Activated adhesion of CTL to MHC class I but not to fibronectin is inhibited by cis unsaturated fatty acids and phenylarsine oxide.

Abstract

Binding of CTL to MHC class I or fibronectin is activated through TCR signaling. Once activated, CTL adhesion to MHC class I results in tyrosine phosphorylation of CTL substrates, phosphatidylinositol (PI) turnover, and degranulation. Although activated adhesion to fibronectin does not itself initiate PI hydrolysis or degranulation, these responses are amplified once they become activated. In the present study we have examined the effect of cis unsaturated fatty acids (FA) and phenylarsine oxide (PAO) on CD8-mediated adhesion of CTL to immobilized class I protein and on biochemical and functional events that are triggered by this adhesion. Previous studies have shown that FA and low concentrations of PAO inhibit specific tyrosine phosphorylation events and degranulation but have no effect on PI turnover or CTL-target cell conjugates. The present results show that pretreating CTL with cis unsaturated, but not saturated, FA and low concentrations of PAO (< 0.5 microM) inhibit soluble anti-TCR-triggered binding of CD8 to immobilized MHC class I, tyrosine phosphorylation of CTL substrates, PI turnover, and degranulation.

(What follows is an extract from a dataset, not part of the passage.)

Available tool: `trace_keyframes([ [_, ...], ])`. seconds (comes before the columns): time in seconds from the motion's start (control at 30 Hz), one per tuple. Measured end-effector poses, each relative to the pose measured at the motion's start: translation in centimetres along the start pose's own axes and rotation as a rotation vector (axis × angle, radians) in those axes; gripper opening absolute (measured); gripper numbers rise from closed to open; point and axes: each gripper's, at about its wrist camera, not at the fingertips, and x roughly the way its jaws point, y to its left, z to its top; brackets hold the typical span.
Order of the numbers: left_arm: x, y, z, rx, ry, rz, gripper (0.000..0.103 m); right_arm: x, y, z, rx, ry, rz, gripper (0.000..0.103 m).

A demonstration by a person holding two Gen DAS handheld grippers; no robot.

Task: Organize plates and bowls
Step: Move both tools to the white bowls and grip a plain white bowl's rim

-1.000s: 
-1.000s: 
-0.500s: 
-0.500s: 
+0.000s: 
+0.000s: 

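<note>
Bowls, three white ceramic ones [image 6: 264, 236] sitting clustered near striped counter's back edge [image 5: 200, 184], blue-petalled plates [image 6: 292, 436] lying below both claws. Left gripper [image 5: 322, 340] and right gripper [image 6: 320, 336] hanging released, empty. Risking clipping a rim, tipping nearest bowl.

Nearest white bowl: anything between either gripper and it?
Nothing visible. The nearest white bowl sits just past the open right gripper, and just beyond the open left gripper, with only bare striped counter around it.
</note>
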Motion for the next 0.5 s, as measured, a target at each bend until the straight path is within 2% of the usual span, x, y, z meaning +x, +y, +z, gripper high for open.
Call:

Addition of cis unsaturated FA or PAO after CTL have been allowed to bind to immobilized class I protein did not affect the level of adhesion. In contrast, neither cis unsaturated FA nor PAO affected the TCR-activated binding of CTL to fibronectin. These results suggest that activation of adhesion to the class I and fibronectin ligands involves divergent different pathways that can be distinguished by the FA and PAO agents.